Figure 3. Genetic linkage map of different types of RS contents in RIL across two generations. RSm, RS content in raw milled rice; RSc, RS content in cooked rice; RSr, RS content in retrograded rice; RSa is equal to RSm–RSc; RSb is equal to RSr–RSc.
Table 2. The different types RS content related QTLs and their genetic effects detected from RILs across two generations.
The genetic effects of two major QTLs on vairous RS types
To further investigate the effects of the two major QTLs (Wx and SSIIa) on the various RS types, we detected the key functional variation sites of Wx and SSIIa in the two parents and the RIL F11 population (Supplementary Table S2). Two allelic variants of Wx were identified in the F11 population: Wxa (originated from CG133R) and wx (originated from Javanica 22), corresponding to the high AAC subpopulation and the glutinous rice subpopulation (AAC<2%), respectively (Figure 4A). Consistently, The RSm, RSc, RSr, RSa, and RSb in the WxaWxa genotype were greatly higher than those in the wxwx genotype, with average increases of 13.69%, 0.81%, 0.96%, 12.98%, and 0.14%, respectively (Figures 4B–F). According to the polymorphism of SSIIa gene, the F11 populations were divided into two types: SSIIaG-TT haplotype (derived from Javanica 22) and SSIIaG-GC haplotype (derived from CG133R). The SSIIaG-TT haplotype regulates low GT, while the SSIIaG-GC regulates high GT (Figure 5A). The average RSm of SSIIaG-GC (17.75%) was significantly higher than that of SSIIaG-TT (8.45%) (Figure 5B). In contrast, both RSc and RSr obviously decreased in SSIIaG-TT compared to SSIIaG-GC (P < 0.01), with average reductions of 0.28% and 0.27%, respectively (Figures 5C, D). SSIIa affected RSa in a manner consistent with its effect on RSm, but did not affect RSb (Figures 5E, F). The polymorphsims of Wx and SSIIa in F11 population resulted in four gene combinations, including Wxa-SSIIaG-TT, Wxa-SSIIaG-GC, wx-SSIIaG-TT, wx-SSIIaG-GC. Under the wx allele background, all RS types reached minimal levels, and no significant difference was detected between SSIIaG-GC and SSIIaG-TT (Figure 6). This demonstrates that Wx acts as the master regulator of RS biosynthesis in rice. Conversely, in the Wxa background, SSIIaG-GC exhibited signally elevated levels of RSm and RSa but markedly reduced levels of RSc and RSr compared to SSIIaG-TT (Figures 6A–D). The RSb of SSIIaG-GC and SSIIaG-TT did not differ significantly (Figure 6E). The Wxa-SSIIaG-TT haplotype was thus identified as the primary target for high-RS rice breeding, given its ability to enhance RS content in both cooked and retrograded rice, thereby better meeting daily human nutritional requirements.

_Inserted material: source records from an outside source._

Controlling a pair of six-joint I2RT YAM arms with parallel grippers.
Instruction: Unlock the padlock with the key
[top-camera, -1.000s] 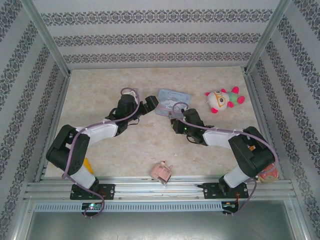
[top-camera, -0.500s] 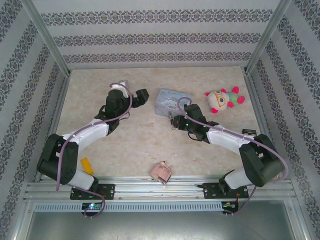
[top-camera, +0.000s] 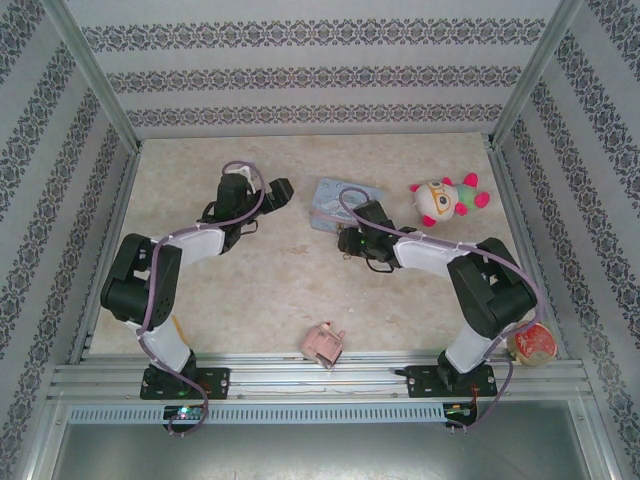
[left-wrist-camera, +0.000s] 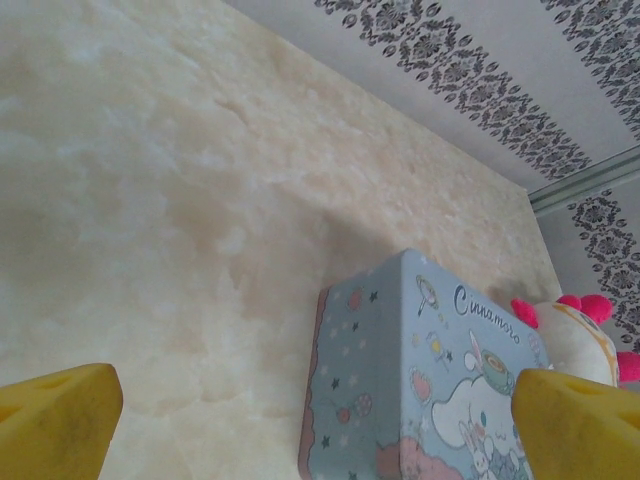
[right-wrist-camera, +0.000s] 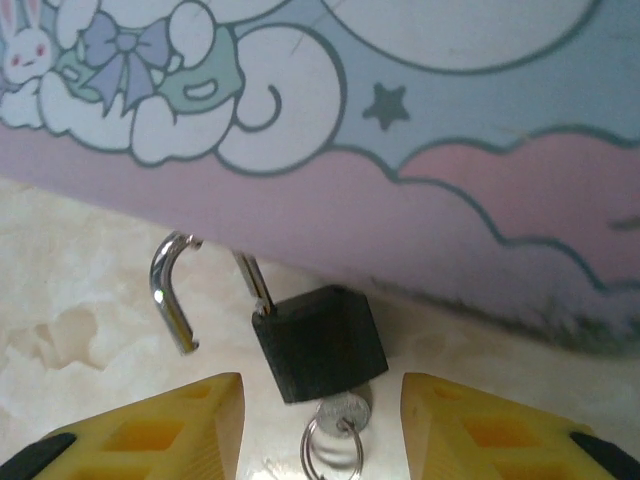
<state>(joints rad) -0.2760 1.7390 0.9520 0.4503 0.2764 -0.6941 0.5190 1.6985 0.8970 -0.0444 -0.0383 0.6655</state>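
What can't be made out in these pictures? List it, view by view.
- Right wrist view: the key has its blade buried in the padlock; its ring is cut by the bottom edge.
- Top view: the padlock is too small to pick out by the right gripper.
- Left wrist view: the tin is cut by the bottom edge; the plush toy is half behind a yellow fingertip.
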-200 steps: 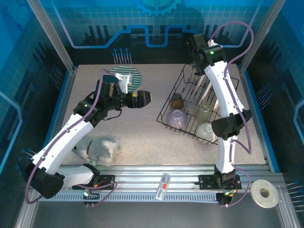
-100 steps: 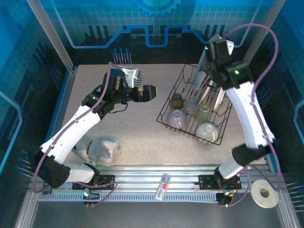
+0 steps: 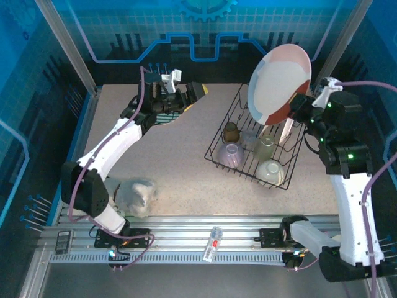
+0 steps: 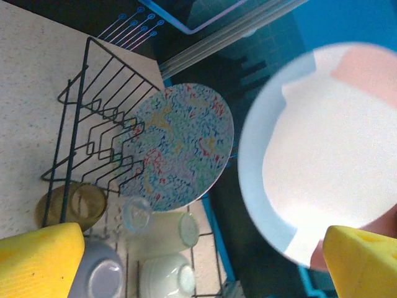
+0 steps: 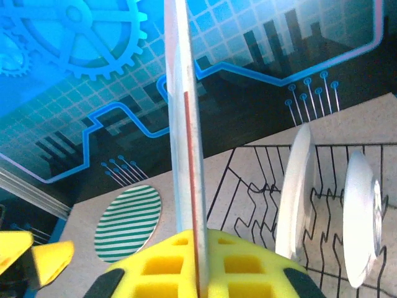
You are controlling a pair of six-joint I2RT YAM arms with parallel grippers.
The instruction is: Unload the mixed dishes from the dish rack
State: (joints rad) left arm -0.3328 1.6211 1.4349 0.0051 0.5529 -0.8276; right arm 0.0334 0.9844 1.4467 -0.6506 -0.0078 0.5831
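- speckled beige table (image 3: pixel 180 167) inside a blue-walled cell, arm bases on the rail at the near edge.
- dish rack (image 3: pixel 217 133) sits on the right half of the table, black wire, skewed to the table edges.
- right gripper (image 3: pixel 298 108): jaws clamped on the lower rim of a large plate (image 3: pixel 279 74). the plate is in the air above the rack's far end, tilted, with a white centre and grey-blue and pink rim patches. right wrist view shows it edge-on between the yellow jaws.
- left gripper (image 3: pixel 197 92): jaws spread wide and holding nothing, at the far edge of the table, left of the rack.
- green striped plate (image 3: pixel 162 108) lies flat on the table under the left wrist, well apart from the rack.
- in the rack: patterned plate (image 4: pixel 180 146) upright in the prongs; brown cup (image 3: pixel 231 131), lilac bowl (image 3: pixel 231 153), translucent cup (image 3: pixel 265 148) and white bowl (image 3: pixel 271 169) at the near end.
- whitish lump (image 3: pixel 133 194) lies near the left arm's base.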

Figure 4. Genetic regulation of different RS types by Wx alleles. (A) AAC, apparent amylose content; (B) RSm, resistant starch content in milled rice; (C) RSc, resistant starch content in cooked rice; (D) RSr, resistant starch content in retrograded rice; (E) RSa is equal to RSm–RSc; (F) RSb is equal to RSr–RSc. One-way ANOVA, ** indicates P < 0.01.
Figure 5. Genetic regulation of different RS types by SSIIa alleles. (A) GT, gelatinization temperature; (B) RSm, resistant starch content in milled rice; (C) RSc, resistant starch content in cooked rice; (D) RSr, resistant starch content in retrograded rice; (E) RSa is equal to RSm–RSc; (F) RSb is equal to RSr–RSc. One-way ANOVA, ** indicates P < 0.01.

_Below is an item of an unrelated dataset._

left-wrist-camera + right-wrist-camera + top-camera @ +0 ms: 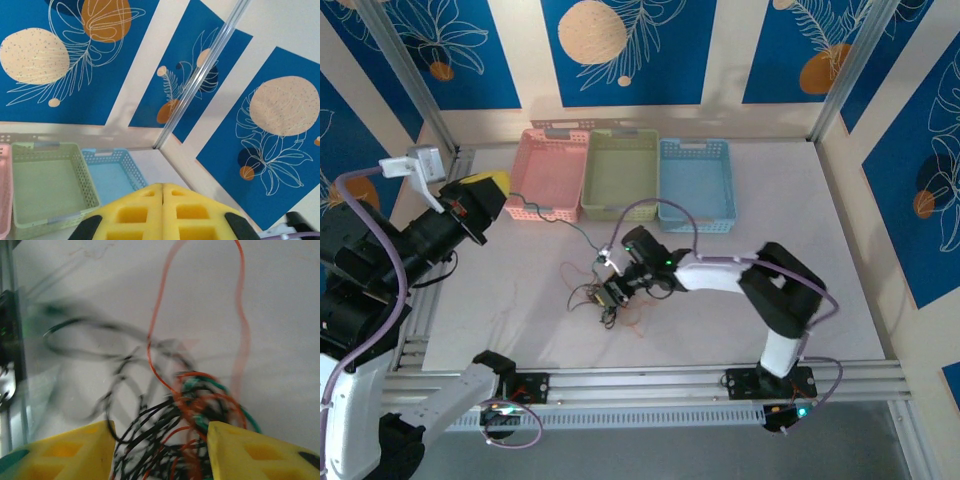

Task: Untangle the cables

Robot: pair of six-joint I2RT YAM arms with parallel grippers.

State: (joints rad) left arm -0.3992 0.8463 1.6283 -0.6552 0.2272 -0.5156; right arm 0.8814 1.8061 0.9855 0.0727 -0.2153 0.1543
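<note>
The cables [603, 303] lie in a tangle of thin black, orange-red and green wires on the white table, left of centre. One thin dark strand [567, 227] runs from the tangle up toward the pink basket. My right gripper [613, 291] is down over the tangle. In the right wrist view it [160, 445] is open, its yellow fingers [75, 452] wide apart with the cables [187, 407] bunched between them and an orange loop [155, 315] trailing away. My left gripper [488, 186] hangs raised at the far left, and its yellow fingertips [162, 200] are shut, holding nothing.
Three baskets stand in a row at the back: pink [552, 172], green [618, 172] and blue [696, 182]. The left wrist view shows the green basket [47, 185] and the blue basket [112, 172]. An aluminium rail [650, 380] runs along the near edge.
</note>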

Figure 6. Genetic regulation of different RS types by the combined haplotypes of Wx and SSIIa. (A) RSm, resistant starch content in milled rice; (B) RSc, resistant starch content in cooked rice; (C) RSr, resistant starch content in retrograded rice; (D) RSa is equal to RSm–RSc; (E) RSb is equal to RSr–RSc. One-way ANOVA, Lowercases indicate significance at P < 0.05 (two-tail).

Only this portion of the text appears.